▸ ABOUT THIS EXERCISE:
Each line in the listing below that holds "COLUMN" should be counted; reply with that number only.

══ RECORDED INFORMATION ══

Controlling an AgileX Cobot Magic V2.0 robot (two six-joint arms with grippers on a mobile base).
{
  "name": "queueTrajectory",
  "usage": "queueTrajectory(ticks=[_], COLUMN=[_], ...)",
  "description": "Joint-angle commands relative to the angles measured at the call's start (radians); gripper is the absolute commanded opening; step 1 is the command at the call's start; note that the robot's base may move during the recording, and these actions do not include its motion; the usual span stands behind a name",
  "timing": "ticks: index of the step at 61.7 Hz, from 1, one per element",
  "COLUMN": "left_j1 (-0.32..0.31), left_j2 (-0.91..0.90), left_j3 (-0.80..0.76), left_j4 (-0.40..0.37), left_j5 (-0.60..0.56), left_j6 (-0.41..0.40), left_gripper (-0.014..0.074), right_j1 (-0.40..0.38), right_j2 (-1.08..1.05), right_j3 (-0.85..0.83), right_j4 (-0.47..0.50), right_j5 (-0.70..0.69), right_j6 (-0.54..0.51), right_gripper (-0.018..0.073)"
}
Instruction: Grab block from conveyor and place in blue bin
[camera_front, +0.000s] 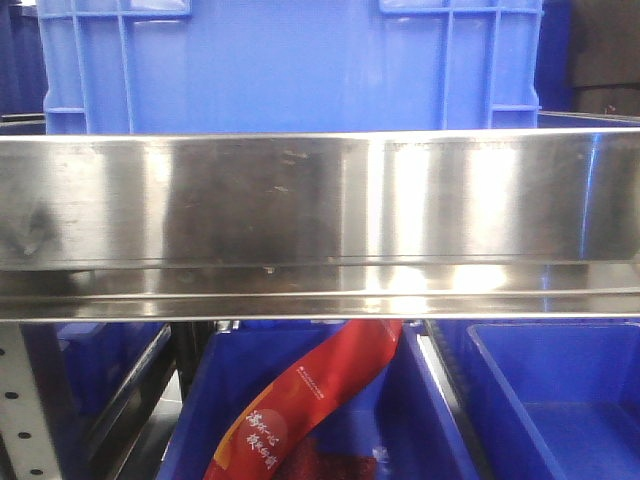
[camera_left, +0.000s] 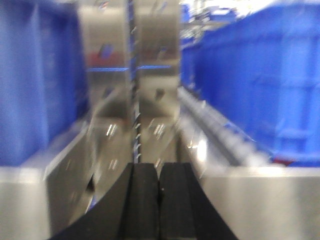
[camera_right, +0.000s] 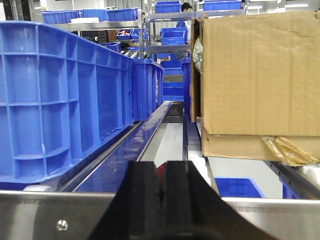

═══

▸ TASK RESULT:
2